Powering up a British battery boom

With electric vehicle (EV) and battery makers increasingly keen to co-locate production, the future of the UK automotive industry hinges on our ability to scale up production capacity with a new generation of gigafactories. Jon Excell reports

In the desert just outside of Reno, Nevada, stands a building that, seen from above, dominates the otherwise featureless landscape and – in terms of its footprint – dwarfs pretty much any other building on the planet.

This is Tesla’s Gigafactory 1, a vast lithium ion battery factory set up to satisfy the firm’s sky-rocketing domestic demand for electric vehicle (EV) batteries and, through economies of scale, fulfil its vision to bring affordable electric motoring to the masses.

When complete the facility is expected to have an annual battery production capacity of 150GWh per year, enough for 1.5 million cars.
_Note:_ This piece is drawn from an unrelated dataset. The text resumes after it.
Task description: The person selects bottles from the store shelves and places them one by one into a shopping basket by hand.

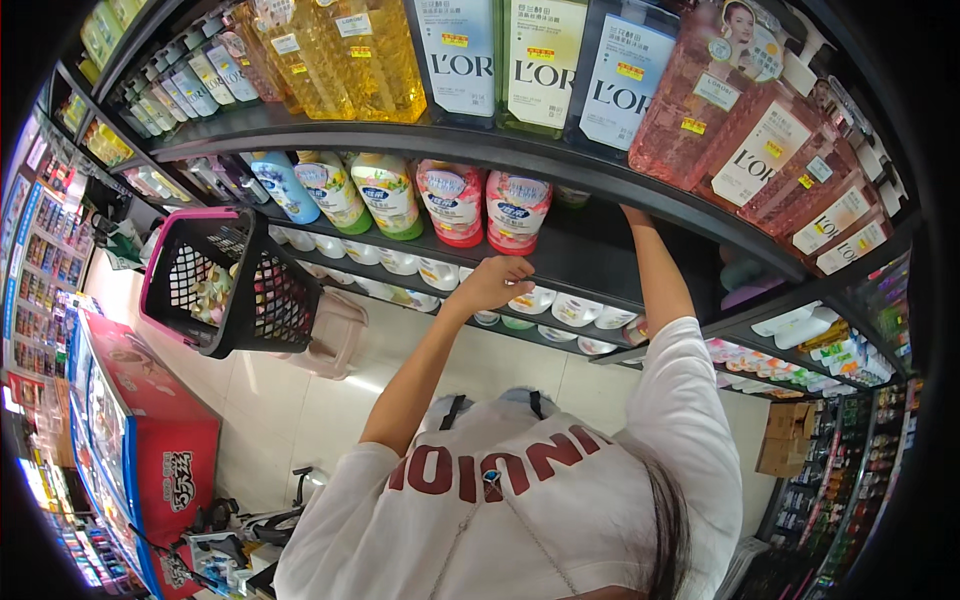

Add this impressive boast to the Tesla CEO’s famed knack for generating publicity, and it’s no surprise that the plant has attracted a fair amount of international attention. But Gigafactory1 is by no means the only show in town.

Indeed, around the world, in a bid to drive down costs and simplify supply chains, battery manufacturers and car makers are in a fevered race to establish similarly vast facilities to produce the cells, modules and packs that will power the EV revolution.